Dio menghentikan langkah kakinya.

"Lo tau kan kejadian tadi?" Ujar Mario ketika ia dan Dio berhadapan.

"Lo liat Arga kayak tadi?"

"Terus apa hubungannya sama gue?" Ucap Dio jutek.

"Ada. Tentu ada. Arga butuh orang-orang yang harus mendukung dia unt-"

"Sembuh? Kalau sakit ya sakit aja. Nggak ada hubungannya sama gue juga kan?"

"Tapi apa lo nggak mikir kalau Di-"

"Lo pernah mikir nggak sih perasaan gue gimana? Orang yang gue sayang pergi. Pergi selama-lamanya karena sodara lo yang gak guna itu." Setelah berujar demikian, Dio pergi meninggalkan Mario.

"Kan orang sakit tuh wajar Mil."

Milly menggeleng cepat.

"Lo pengecualian, jangan sakit."

Arga diam sejenak dan kemudian tersenyum sambil mengacak rambut Milly.

"Udah sana masuk kelas. Gue mau cabut."

"Mau ke mana?"

"Kemana-mana hatiku senang. Bye Milly!" Arga berlari meninggalkan Milly.

"Pak, buka gerbangnya dong!" Pinta Arga pada satpam yang menjaga pintu gerbang.

"Mau ke mana kamu? Ini kan masih jam sekolah."

"Di panggil Pak Bara disuruh pulang pak, katanya kalau sepuluh menit lagi nggak di rumah nanti dia ngamuk." Tentu saja Arga berbohong membawa nama ayahnya, agar satpam itu membukakan pintu untuknya.

Seperti dugaannya, satpam itu membukakan pintu untuk mobil Arga.

"Makasih pak, oh ya, ini buat bapak." Arga memberikan beberapa permen yang ada di mobilnya, membuat satpam tersebut menggeleng-geleng.

"Arga sakit apa sih?" Tanya Milly yang tiba-tiba saja duduk di depan Mario.

"Tau dari mana lo dia sakit?"

"Bukan sekali doang gue liat dia kayak tadi, terus akhiran ini juga mukanya pucet terus. Masa lo nggak nyadar?"

Mario diam sejenak dan kembali menyalin catatannya tanpa memedulikan Milly.

"Yo? Mario? Lo denger nggak sih?"

Mario masih berkutat dengan catatannya, membuat Milly kesal dan mengambil pulpen milik Mario sehingga bukunya tercoret.

"Milly!" Mario meninggikan suaranya karena kesal.
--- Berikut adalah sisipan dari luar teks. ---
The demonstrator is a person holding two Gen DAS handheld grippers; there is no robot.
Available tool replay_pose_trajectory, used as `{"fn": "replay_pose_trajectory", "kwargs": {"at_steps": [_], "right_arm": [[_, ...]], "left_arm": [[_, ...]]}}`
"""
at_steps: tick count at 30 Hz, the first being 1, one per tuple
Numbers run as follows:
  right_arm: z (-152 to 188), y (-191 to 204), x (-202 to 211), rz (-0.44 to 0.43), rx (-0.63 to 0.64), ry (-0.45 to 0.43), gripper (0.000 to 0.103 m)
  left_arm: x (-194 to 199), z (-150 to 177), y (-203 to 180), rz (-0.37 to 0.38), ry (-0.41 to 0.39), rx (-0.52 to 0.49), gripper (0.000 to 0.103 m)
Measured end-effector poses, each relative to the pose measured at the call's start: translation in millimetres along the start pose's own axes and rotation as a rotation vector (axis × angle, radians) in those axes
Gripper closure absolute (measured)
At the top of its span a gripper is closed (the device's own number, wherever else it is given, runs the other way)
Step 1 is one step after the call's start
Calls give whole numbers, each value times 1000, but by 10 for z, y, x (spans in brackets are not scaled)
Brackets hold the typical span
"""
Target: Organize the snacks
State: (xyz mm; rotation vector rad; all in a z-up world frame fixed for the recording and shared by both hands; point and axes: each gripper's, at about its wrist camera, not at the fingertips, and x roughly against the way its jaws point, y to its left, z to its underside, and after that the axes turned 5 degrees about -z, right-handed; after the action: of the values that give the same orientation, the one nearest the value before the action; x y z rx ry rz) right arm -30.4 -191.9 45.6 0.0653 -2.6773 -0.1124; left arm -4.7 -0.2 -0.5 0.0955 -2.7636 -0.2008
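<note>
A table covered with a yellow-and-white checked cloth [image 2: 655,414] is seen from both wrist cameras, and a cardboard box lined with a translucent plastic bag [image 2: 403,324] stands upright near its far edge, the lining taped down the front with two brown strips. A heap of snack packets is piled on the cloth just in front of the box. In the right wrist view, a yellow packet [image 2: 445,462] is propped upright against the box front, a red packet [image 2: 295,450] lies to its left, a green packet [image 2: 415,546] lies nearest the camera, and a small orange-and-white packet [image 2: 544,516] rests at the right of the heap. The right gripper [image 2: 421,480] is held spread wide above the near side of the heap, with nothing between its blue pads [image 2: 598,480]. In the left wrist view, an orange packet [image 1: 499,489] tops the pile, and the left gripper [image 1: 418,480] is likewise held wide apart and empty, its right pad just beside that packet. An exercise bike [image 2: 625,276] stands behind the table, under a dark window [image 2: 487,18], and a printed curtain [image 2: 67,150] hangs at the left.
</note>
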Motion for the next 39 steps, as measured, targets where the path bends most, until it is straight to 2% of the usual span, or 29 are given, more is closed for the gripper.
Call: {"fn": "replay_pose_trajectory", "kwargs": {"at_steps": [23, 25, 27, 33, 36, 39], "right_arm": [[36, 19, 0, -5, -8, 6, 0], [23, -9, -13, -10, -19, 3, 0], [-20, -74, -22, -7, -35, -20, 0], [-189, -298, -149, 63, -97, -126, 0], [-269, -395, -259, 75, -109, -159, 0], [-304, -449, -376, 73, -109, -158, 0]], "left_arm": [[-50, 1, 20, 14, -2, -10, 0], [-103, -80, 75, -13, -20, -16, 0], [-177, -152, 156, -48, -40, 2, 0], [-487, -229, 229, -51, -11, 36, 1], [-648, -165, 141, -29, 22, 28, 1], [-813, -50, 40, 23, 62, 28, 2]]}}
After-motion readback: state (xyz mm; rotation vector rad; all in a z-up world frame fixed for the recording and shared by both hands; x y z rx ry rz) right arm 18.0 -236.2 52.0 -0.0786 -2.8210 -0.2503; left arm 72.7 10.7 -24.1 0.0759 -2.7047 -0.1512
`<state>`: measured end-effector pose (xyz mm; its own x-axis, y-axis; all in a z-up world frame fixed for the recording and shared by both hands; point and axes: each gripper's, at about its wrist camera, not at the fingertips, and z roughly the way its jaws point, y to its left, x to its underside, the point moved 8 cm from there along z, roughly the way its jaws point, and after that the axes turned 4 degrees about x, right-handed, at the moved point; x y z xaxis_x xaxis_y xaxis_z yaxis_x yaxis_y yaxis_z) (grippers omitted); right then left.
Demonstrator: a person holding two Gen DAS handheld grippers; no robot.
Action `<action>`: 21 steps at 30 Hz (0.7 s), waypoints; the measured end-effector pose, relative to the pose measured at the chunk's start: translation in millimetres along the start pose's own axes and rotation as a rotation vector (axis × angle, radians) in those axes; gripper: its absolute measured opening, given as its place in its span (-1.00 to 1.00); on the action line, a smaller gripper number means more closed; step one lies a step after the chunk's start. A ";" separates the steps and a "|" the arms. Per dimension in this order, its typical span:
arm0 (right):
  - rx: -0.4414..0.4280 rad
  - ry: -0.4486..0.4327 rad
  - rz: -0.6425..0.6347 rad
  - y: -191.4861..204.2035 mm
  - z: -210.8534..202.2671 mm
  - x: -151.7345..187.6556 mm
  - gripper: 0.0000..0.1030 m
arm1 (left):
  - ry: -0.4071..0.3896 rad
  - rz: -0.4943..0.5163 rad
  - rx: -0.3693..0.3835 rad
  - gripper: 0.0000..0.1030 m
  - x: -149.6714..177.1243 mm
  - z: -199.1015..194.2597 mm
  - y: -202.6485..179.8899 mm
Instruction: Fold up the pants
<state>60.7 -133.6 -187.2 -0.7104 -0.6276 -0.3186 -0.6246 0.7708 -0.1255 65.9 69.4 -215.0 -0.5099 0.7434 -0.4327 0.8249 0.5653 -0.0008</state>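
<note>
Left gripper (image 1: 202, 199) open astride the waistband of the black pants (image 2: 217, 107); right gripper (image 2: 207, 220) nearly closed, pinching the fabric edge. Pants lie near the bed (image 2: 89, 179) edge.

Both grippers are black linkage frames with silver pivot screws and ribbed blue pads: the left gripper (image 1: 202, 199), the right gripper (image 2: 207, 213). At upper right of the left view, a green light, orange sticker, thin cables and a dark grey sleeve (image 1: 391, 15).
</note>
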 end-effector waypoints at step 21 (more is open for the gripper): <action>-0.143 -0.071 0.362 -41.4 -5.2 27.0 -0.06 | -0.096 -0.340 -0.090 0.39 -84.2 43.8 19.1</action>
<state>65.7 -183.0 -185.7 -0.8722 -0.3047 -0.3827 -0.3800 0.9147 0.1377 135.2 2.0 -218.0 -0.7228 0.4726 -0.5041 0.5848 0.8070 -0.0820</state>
"Ya abis lo nggak dengerin."

"Kenapa lo harus tanya gue?"

"Lo kan sepupunya."

"Gue nggak punya hak buat kasih tau urusan orang lain ke orang lain." Ujar Mario sambil merebut kembali pulpen itu, membuat Milly diam.

"Kalau udah saatnya, mungkin Arga bakal ngasih tau. Lebih baik lo denger langsung dari dia kan? Karena dia yang lebih berhak buat cerita langsung masalahnya."

"Mana mungkin Arga cerita." Gerutu Milly yang kemudian meninggalkan Mario dan kembali ke kursinya.